Mock-up Test를 통한 AI 및 열화상 기반 콘크리트 균열 깊이 평가 기법의 적용성 검증

  • Jeong, Sang-Gi (School of Civil, Environ.&Arch. Eng., Korea Univ.) ;
  • Jang, Arum (School of Civil, Environ.&Arch. Eng., Korea Univ.) ;
  • Park, Jinhan (Smart Construction team, Smart Technology Center, Hyundai Engineering Co., Ltd) ;
  • Kang, Chang-hoon (Smart Construction team, Smart Technology Center, Hyundai Engineering Co., Ltd) ;
  • Ju, Young K. (Dept. of Civil, Environ.&Arch. Eng., Korea Univ.)
  • 정상기 (고려대 건축사회환경공학과) ;
  • 장아름 (고려대 건축사회환경공학과) ;
  • 박진한 (현대엔지니어링(주) 스마트기술센터) ;
  • 강창훈 (현대엔지니어링(주) 스마트기술센터) ;
  • 주영규 (고려대 건축사회환경공학부)
  • Received : 2023.08.03
  • Accepted : 2023.09.04
  • Published : 2023.09.15

Abstract

With the increasing number of aging buildings across Korea, emerging maintenance technologies have surged. One such technology is the non-contact detection of concrete cracks via thermal images. This study aims to develop a technique that can accurately predict the depth of a crack by analyzing the temperature difference between the crack part and the normal part in the thermal image of the concrete.
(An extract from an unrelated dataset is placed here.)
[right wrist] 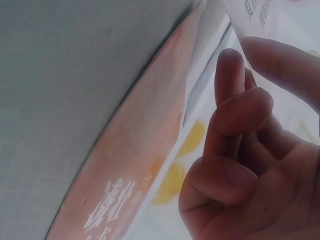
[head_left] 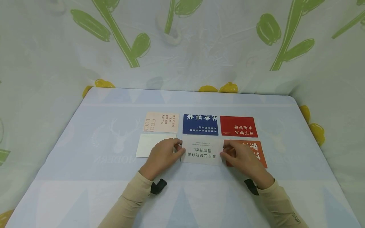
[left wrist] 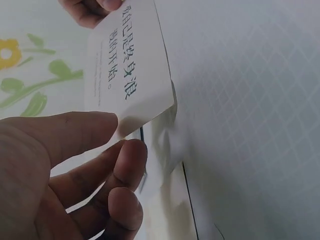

The research obtained temperature data through thermal imaging experiments and constructed a big data set including outdoor variables such as air temperature, illumination, and humidity that can influence temperature differences. Based on the collected data, the team designed an algorithm for learning and predicting the crack depth using machine learning. Initially, standardized crack specimens were used in experiments, and the big data was updated by specimens similar to actual cracks. Finally, a crack depth prediction technology was implemented using five regression analysis algorithms for approximately 24,000 data points. To confirm the practicality of the development technique, crack simulators with various shapes were added to the study.

Keywords

Acknowledgement

이 논문은 (주)현대엔지니어링 스마트기술센터와 한국연구재단 과학기술정보통신부의 재원으로 연구비 지원을 받아 수행된 연구입니다. (NRF-2020R1A2C3005687, 2021R1A5A1032433)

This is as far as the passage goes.